Member of the Virginia Governor's Council
- In office 1670-1672

Personal details
- Born: 1632 Leicester, England
- Died: 1672 (aged 39–40) Gloucester County, Colony of Virginia
- Resting place: unknown
- Spouse(s): Lady Jane Skipworth Elizabeth Ivey
- Relatives: John Pate (nephew), Thomas Pate (cousin)

= John Pate (councillor) =

Politician of The Colony of Virginia

John Pate (1632-1672) was a planter and politician who invested in land in and around Gloucester County and in his last years served on the Virginia Governor's Council.

==Early and family life==

He was born in Leicester, England to Timothy Pate and his wife. His uncle or great-uncles included Sir John Pate (first and last) Baronet of Sisonby (1593-1659) and Richard Pate who moved across the Atlantic Ocean to Gloucester County, Virginia and became a planter as well as served a term in the House of Burgesses before dying in 1657. Men named "John Pate" emigrated to the Virginia Colony in 1651 and 1653, but they may have been indentured servants rather than this gentleman. This man had two wives the second of whom appears to have survived him and lived in England until 1689.

==Career==

By November 1657, this man had arrived in the Virginia colony and qualified as administrator of his uncle's estate of more than 1000 acres in Gloucester County. In 1660, Pate was appointed one of the justices of the peace in Gloucester County, the justices jointly administering the county in that era, as well as acting as the lower level trial court.

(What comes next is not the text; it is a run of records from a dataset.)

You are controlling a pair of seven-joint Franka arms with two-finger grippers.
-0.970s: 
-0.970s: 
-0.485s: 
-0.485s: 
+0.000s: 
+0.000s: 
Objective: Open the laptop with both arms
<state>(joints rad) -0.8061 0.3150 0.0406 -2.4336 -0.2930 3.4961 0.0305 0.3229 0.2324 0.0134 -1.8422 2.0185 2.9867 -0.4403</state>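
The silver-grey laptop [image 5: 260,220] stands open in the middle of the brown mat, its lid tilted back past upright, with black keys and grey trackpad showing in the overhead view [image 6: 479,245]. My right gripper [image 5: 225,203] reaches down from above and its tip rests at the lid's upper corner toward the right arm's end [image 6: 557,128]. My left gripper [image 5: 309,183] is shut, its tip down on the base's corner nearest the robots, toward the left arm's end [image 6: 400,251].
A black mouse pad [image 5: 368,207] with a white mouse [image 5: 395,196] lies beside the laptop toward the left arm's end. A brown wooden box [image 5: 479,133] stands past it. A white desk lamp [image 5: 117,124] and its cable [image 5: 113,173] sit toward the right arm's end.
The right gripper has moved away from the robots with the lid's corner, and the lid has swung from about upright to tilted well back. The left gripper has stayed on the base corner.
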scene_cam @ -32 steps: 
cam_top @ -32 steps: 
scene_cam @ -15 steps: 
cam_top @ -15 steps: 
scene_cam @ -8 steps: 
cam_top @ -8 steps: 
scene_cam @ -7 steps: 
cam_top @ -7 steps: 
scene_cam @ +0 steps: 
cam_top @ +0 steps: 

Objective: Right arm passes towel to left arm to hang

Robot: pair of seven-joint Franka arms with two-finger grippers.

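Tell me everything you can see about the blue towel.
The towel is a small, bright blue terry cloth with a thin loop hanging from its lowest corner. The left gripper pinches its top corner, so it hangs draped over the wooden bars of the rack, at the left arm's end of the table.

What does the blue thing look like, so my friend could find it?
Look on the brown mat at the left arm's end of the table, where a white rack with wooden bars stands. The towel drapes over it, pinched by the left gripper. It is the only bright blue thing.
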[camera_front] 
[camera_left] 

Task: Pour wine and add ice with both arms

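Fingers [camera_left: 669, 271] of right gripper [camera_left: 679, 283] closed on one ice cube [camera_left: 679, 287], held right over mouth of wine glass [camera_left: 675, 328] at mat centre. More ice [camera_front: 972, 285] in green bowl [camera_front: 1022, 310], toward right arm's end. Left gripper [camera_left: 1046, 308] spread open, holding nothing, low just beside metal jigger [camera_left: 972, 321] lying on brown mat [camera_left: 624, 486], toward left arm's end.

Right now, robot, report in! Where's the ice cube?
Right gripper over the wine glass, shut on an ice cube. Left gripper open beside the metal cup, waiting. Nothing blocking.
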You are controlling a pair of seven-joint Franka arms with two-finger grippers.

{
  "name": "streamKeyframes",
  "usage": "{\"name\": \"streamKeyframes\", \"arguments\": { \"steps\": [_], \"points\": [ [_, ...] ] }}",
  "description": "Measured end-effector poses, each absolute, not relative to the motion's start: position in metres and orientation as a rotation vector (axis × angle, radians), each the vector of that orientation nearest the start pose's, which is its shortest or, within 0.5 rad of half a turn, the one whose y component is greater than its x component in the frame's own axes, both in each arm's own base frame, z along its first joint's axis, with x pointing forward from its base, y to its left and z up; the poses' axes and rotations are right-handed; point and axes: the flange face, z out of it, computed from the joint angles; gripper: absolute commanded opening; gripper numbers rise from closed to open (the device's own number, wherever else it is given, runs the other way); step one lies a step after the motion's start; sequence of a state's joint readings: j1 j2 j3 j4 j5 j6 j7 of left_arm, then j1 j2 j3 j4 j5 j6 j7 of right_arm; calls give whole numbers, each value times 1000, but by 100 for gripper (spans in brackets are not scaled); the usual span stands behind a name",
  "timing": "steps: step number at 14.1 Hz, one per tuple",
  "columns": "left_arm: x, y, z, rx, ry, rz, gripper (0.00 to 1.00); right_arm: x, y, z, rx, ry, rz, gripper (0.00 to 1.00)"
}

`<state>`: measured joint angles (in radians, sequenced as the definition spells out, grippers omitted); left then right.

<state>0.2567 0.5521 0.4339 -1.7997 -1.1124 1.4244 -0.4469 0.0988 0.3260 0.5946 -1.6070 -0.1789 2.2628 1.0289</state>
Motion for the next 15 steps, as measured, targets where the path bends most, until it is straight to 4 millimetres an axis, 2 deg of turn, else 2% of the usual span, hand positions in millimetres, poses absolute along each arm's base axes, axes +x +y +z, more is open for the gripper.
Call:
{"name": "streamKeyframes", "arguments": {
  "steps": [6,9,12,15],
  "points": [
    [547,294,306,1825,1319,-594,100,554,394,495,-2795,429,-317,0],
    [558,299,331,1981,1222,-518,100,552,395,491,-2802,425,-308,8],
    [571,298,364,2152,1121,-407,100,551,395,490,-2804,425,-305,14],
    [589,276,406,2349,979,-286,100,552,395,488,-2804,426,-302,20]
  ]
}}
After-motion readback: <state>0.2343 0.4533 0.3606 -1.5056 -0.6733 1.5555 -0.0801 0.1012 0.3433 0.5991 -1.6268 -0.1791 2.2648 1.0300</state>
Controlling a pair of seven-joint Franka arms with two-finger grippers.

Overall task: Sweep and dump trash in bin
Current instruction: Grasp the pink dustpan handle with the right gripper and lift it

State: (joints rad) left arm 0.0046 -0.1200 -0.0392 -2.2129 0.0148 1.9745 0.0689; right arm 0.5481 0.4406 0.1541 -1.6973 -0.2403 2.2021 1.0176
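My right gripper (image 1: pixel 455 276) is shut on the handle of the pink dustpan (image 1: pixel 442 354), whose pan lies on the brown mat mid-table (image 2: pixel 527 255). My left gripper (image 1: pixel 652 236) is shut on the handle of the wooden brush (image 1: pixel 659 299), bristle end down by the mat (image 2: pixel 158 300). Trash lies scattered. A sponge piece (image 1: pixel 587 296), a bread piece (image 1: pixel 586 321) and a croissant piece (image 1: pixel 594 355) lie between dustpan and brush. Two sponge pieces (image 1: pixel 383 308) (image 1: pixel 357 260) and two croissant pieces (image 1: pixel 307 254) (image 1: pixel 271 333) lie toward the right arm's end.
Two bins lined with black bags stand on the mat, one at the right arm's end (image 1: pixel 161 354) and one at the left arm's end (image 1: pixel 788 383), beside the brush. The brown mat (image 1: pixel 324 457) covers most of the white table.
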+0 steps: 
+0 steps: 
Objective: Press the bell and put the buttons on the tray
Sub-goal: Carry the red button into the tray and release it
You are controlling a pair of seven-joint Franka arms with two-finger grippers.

In December 1662, as the tobacco boom had ended due to oversupply and massively lower prices after the passage of the Navigation Acts of 1660, John Pate patented two 200-acre tracts near his late uncle's land. In this era, land was generally patented on the basis of paying travel fares for immigrants to the colony (or purchasing enslaved people). Pate then patented 1,000 acres inland near the head of the Potomac River, and in 1660 laid claim to another 300 acres in Gloucester County on the Ware River and Mobjack Bay (across the York River from Yorktown). Three years later Pate acquired 1,200 acres inland in Old Rappahannock County on Gilson's Creek, near the holdings of Robert Beverley, who would become a major figure in suppressing Bacon's Rebellion after this man's death. In July 1669, Pate and Beverley jointly patented 6,000 acres on the upper side of the Mattaponi River in what later became King and Queen County.

In July 1668, Virginia's Secretary of State (and major planter) Thomas Ludwell entrusted Pate with a letter about tobacco prices to Lord Arlington in England, and Pate later assured Ludwell of its delivery to one of the Lord's secretaries. In 1670, Pate was named to the Virginia Governor's Council, the upper body of the Virginia General Assembly (and its highest court), and served in 1671 and 1672.

==Death and legacy==

In 1672 Pate died while his wife was out of the county, and his brother's son Thomas Pate qualified as administrator of this man's estate. Ultimately, Thomas Pate would name one of his sons for this man, who in 1704 owned about 1,000 acres each in Gloucester and King and Queen Counties.